Paul fue por su abrigo inverness y se lo puso enseguida. Empezó a caminar directo al coche de John, él lo seguía, entusiasmado.
—¿Llamaste a la policía? —preguntó.
—No. El secuestrador lo prohibió determinantemente.
—Eso está mal. Debiste dejar a una persona encargada por si el secuestrador mandaba algo o hacía una nueva llamada.
—Sí, sí hay alguien que se encarga de eso. Es Kyoko.
Al escuchar el nombre Paul se detuvo a pocos escasos de entrar al coche. John se adelantó y abrió la puerta del conductor. Lo miró al comprobar que no tenía interés de seguirlo.
—¿Qué esperas? ¡Vamos! —John insistió.
—¿Vives con Kyoko Cox?
—Claro, es mi hija.
—Hijastra.
—Lo que sea.
—Y cuidas de ella...
—Así es—aseguró Lennon, aún sin entender el motivo del reproche.
—No puedo creerlo.
—¿Tiene algo de malo? Es mi hija, ya te lo dije.
—Increíble, esto es simplemente fantástico—dijo Paul, con burla—. A mí no me perdonaste, me trataste como basura. Sin embargo, a la hija de la mujer que acabó con cientos de personas, la cuidas. ¡Es el colmo!
—Paul, por todos los cielos. Kyoko es una buena mujer, ella no tiene la culpa de nada de lo que hizo su madre.
—No estoy diciendo eso. Simplemente, digo que es el colmo que tú puedas cuidar alguien que fue parido por la mujer que mató a mucha gente inocente, a la que mandó a un hawaiano a matarte y a la que se le atribuyen cientos de fraudes. ¡Bravo! Y yo, un pobre tonto que quiso hacer de todo para salvarte, vengas a verme cada ocho años.
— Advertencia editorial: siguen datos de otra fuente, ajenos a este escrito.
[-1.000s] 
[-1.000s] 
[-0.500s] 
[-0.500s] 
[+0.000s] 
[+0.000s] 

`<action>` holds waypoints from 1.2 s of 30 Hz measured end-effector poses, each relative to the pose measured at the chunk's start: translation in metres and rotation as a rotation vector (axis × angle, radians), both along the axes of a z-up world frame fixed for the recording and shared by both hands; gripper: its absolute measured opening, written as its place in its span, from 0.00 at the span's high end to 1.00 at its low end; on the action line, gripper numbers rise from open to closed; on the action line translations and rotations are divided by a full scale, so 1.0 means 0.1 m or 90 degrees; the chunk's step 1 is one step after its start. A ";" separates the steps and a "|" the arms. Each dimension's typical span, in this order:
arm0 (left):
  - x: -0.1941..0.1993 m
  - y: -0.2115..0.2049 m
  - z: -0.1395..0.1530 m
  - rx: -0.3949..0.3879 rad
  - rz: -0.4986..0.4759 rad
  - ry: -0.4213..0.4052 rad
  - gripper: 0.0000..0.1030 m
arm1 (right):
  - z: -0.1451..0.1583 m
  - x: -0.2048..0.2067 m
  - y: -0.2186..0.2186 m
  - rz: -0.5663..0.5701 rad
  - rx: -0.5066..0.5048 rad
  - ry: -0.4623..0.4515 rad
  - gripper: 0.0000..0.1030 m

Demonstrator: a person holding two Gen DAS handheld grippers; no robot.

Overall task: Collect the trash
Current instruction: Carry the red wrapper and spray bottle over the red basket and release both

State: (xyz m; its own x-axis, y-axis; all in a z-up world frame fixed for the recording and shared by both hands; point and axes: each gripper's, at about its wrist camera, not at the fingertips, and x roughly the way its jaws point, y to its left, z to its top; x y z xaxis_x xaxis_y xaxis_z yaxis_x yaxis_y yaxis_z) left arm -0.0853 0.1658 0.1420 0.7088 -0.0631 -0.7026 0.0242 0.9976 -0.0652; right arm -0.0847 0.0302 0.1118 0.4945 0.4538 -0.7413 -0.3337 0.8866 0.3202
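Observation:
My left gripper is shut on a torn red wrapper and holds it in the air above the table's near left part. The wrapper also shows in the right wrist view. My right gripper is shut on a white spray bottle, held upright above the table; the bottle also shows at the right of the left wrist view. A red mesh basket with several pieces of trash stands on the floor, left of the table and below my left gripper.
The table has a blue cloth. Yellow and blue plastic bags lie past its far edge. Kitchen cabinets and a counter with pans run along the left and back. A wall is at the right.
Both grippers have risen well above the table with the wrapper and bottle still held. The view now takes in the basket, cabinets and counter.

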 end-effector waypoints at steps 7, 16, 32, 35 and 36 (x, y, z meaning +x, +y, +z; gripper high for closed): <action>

—Paul, basta. Deja de pensar en eso, ya pasó. Deja de hablar del pasado olvidado. Por favor, sube al auto.
—No.
Diciendo este último no, Paul corrió de regreso a su casa y cerró. No sólo eso, puso seguro y cerró las cortinas. John lo siguió, intentando detenerlo, pero perdiendo por un descuido.
—¡Paul! —John tocó la puerta, dando fuertes puños— ¡Acompáñame! Ven conmigo, por favor. ¡Sal!
Pero no obtuvo ninguna respuesta, sólo vio como las luces de la pequeña casa campirana apagaban sus luces.
—¡No hagas esto! No es por mí, es por Julian. ¡Es tu ahijado, maldita sea!
Aunque siguió tocando y tocando, no vio más rastros de McCartney. John explotó como una bomba, gritó e hizo corajes que no eran normales para alguien de su edad. Caminó por el pasto, vio una piedra de tamaño grande, la cogió y la lanzó directo a la ventana principal, rompiéndola de inmediato, mientras exclamaba un sonoro y remoto:
—¡Hijo de puta!
Corrió de regreso a su coche y pisó el acelerador, arrancando con violencia.